About this exercise: The lines to be extracted run from the start of the listing through the line containing "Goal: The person"; copy them exactly and nothing else.

*** Opening Material to process ***

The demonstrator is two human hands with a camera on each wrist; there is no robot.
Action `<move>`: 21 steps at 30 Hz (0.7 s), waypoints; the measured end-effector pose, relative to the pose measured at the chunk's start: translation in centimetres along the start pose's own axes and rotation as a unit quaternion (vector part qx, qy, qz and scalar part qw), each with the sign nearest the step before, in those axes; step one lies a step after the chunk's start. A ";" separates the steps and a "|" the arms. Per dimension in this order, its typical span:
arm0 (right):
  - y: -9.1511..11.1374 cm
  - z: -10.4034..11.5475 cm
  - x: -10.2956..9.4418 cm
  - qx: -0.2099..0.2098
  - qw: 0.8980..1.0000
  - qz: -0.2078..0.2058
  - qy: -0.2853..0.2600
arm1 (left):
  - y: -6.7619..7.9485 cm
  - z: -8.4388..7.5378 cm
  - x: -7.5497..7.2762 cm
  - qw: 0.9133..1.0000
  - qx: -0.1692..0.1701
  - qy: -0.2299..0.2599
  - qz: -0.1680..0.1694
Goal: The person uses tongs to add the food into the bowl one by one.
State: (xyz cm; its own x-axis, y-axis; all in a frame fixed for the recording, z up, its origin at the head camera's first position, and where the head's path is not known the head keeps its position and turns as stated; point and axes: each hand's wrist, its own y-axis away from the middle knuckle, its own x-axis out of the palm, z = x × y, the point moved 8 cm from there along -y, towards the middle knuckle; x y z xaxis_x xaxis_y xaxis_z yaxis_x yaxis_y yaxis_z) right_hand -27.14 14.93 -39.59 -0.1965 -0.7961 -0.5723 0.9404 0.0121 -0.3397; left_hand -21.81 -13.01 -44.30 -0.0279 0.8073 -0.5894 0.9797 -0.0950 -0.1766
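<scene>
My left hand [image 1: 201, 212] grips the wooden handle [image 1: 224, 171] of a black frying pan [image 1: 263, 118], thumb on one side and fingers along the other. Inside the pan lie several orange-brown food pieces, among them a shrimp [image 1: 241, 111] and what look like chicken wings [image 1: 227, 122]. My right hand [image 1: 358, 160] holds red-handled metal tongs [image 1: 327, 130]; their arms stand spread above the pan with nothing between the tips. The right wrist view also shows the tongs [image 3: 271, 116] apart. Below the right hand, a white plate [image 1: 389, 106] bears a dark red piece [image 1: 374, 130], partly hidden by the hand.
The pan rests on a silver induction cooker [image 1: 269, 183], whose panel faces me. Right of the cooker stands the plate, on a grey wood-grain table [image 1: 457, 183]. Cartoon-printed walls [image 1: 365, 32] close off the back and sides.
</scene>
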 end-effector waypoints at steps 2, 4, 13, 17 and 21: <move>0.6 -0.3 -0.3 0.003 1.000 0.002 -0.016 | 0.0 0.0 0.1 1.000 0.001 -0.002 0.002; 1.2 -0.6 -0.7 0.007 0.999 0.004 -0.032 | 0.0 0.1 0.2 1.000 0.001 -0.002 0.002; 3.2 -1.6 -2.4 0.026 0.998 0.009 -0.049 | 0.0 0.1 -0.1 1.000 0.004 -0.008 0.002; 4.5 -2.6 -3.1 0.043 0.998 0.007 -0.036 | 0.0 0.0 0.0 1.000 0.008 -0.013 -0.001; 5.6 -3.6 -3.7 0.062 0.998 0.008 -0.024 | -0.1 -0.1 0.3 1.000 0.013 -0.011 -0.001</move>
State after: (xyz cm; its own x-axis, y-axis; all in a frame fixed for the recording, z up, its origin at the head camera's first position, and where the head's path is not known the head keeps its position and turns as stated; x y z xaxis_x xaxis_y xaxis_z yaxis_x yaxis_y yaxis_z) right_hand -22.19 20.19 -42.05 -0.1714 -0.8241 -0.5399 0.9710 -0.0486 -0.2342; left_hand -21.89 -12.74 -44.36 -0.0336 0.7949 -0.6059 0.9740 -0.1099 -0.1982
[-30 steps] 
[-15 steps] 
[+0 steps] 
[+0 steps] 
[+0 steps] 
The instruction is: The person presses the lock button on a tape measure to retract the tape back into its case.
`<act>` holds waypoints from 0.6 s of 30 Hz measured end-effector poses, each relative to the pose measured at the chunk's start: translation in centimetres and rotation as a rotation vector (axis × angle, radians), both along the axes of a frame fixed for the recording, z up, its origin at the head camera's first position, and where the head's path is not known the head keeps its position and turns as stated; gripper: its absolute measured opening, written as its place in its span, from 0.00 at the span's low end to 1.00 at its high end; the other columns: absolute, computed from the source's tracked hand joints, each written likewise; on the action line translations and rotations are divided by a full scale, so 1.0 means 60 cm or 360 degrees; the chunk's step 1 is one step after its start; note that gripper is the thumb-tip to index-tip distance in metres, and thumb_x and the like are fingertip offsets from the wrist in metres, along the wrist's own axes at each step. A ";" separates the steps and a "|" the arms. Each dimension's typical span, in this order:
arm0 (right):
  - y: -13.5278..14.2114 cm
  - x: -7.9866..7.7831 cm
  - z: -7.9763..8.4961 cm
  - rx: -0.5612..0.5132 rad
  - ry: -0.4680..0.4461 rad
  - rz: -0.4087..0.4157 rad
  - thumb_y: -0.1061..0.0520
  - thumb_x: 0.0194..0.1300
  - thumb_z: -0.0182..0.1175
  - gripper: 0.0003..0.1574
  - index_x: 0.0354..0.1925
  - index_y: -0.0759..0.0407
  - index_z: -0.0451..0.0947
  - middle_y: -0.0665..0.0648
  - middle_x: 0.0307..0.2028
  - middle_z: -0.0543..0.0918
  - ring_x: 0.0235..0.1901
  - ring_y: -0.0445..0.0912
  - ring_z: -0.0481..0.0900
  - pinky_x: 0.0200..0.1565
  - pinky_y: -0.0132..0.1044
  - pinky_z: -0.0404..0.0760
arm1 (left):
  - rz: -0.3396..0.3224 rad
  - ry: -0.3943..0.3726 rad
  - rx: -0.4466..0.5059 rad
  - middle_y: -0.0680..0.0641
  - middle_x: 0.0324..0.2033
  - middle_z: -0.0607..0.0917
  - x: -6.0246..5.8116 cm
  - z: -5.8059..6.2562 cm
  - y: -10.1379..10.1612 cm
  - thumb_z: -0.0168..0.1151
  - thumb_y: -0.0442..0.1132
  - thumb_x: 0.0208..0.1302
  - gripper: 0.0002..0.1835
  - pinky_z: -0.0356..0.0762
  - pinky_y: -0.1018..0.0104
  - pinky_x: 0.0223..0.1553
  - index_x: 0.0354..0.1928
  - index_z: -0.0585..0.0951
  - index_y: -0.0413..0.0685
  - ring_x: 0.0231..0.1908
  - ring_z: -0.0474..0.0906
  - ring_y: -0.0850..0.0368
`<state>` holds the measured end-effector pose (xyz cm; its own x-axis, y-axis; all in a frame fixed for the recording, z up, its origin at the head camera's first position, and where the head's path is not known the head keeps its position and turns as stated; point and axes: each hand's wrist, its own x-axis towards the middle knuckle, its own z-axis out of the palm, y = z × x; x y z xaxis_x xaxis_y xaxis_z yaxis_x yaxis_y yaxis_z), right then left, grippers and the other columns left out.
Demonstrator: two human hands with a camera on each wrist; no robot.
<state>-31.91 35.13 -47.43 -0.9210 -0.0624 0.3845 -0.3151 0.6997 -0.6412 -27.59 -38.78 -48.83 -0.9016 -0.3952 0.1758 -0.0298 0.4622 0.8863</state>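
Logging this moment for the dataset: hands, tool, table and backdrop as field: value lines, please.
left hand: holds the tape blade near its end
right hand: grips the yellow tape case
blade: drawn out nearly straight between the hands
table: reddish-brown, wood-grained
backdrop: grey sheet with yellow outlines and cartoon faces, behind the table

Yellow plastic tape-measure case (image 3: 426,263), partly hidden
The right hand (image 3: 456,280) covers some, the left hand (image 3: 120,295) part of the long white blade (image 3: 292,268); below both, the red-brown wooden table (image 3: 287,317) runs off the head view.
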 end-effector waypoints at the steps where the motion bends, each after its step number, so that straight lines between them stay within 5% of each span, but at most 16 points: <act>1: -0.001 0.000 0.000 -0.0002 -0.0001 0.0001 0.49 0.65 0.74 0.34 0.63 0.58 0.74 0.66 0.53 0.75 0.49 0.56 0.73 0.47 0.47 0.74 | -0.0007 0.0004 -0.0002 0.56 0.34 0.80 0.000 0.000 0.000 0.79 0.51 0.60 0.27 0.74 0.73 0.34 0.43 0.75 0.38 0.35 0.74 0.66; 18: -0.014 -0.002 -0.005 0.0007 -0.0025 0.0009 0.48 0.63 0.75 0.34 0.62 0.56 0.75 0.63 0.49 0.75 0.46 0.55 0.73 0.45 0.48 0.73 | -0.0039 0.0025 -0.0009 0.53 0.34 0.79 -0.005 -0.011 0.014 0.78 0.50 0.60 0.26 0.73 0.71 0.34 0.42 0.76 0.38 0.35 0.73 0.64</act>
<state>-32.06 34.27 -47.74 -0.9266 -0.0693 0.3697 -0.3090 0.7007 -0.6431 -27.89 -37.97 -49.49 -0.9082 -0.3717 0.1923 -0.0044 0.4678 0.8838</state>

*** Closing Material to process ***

Exercise output:
The demonstrator is two human hands with a camera on each wrist; there is no robot.
Action `<move>`: 21 steps at 30 Hz (0.7 s), waypoints; the measured end-effector pose, relative to the pose measured at the chunk's start: translation in centimetres along the start pose's own axes and rotation as a unit quaternion (vector part qx, qy, qz and scalar part qw), each with the sign nearest the step before, in those axes; step one lies a step after the chunk's start. A ";" separates the steps and a "|" the arms. Per dimension in this order, its typical span:
arm0 (right):
  - y: -9.1511..11.1374 cm
  - z: -10.4034..11.5475 cm
  - x: -10.2956..9.4418 cm
  - qx: -0.2099..0.2098
  - qw: 0.8980..1.0000
  - qz: -0.2078..0.2058
  - qy: -0.2853..0.2600
arm1 (left):
  - y: -6.7619..7.9485 cm
  - z: -8.4388..7.5378 cm
  - x: -7.5497..7.2762 cm
  - qw: 0.9133..1.0000
  - qx: -0.1692..0.1701
  - qy: -0.2299..0.2599
  - qz: -0.1680..0.1694
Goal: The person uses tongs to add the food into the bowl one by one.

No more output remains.